* _Instructions to follow_
In the data below, find every line with the word "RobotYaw" and copy it.
= Beginning of Section =
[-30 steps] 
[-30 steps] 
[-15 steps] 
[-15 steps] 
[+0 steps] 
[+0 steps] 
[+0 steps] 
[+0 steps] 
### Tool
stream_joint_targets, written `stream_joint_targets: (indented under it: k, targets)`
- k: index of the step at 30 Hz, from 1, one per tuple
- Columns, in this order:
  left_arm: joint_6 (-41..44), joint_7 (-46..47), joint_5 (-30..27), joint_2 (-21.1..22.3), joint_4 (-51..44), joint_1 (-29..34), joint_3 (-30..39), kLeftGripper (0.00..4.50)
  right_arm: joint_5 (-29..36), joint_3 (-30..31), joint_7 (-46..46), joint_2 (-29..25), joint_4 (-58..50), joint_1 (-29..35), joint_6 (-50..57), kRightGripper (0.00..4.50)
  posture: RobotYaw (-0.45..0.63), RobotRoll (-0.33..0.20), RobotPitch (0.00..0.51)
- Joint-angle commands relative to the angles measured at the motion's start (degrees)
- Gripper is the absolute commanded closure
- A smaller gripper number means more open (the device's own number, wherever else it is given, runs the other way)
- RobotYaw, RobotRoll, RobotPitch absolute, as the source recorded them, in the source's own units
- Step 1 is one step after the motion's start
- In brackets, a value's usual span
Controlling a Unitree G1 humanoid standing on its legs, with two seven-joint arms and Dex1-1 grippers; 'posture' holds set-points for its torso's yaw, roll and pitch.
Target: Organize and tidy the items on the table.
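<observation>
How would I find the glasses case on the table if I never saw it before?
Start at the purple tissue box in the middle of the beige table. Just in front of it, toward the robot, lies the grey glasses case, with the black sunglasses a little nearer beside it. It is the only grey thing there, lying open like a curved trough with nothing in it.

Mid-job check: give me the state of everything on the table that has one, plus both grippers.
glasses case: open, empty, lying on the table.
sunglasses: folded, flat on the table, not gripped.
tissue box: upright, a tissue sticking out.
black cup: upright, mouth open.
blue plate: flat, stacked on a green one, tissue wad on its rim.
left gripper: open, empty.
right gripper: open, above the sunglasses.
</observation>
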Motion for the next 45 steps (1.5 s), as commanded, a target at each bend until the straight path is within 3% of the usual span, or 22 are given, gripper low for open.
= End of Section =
* _Task answer_
  posture: RobotYaw (-0.45..0.63), RobotRoll (-0.33..0.20), RobotPitch (0.00..0.51)
- RobotYaw, RobotRoll, RobotPitch absolute, as the source recorded them, in the source's own units

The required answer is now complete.